# [Task details]
Set down every line of the data exactly, skipping the pictures.

# [Data provided]
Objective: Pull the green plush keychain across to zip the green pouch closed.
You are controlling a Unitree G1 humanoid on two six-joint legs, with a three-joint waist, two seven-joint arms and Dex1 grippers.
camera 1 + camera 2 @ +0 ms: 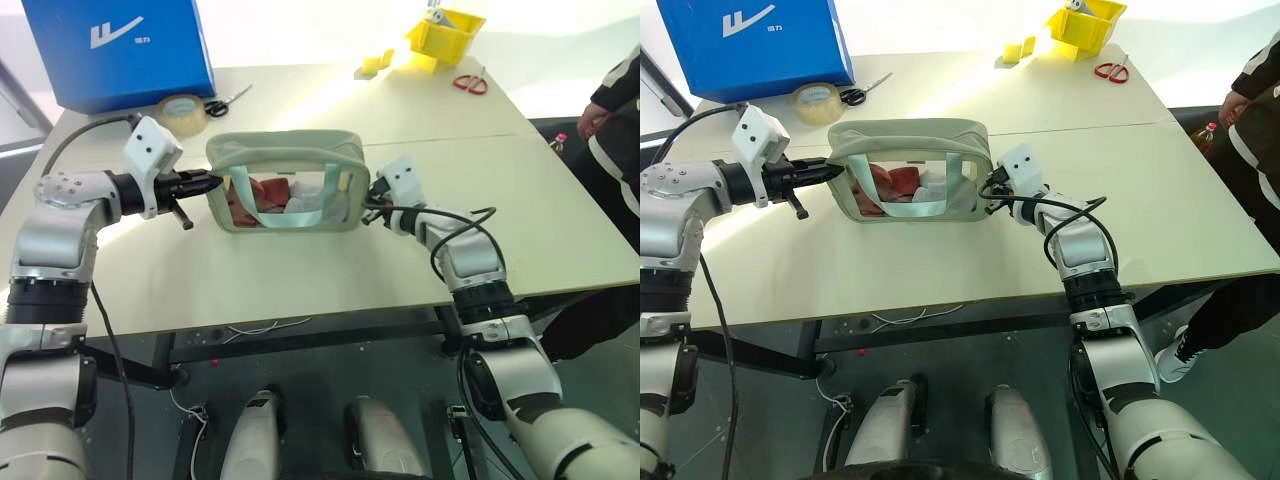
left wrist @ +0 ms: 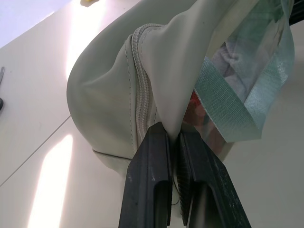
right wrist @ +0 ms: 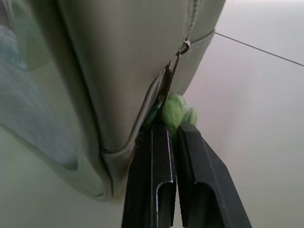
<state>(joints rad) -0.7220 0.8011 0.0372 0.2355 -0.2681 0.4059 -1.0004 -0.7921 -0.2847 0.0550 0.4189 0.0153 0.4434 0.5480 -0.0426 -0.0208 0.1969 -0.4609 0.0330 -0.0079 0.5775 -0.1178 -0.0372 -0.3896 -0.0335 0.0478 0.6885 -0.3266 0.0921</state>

# [Solution to the problem]
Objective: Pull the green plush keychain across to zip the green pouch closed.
You are controlling a Unitree G1 humanoid on two six-joint legs, with a three-joint waist, two seven-joint arms and Dex1 grippers.
camera 1 + camera 2 @ +0 ms: 
left wrist @ +0 ms: 
right wrist @ +0 ms: 
<state>(joints rad) -0.7220 0.8011 0.0372 0.2355 -0.2681 0.4059 -1.0004 -0.7921 -0.2847 0.0550 0.4189 0.0153 0.4434 0.5480 -0.0426 -0.0208 0.1969 -0.4609 0.0330 -0.0079 0.5775 -0.1178 -0.0372 -0.3896 -0.0335 0.0478 0.6885 -0.3266 0.0921</state>

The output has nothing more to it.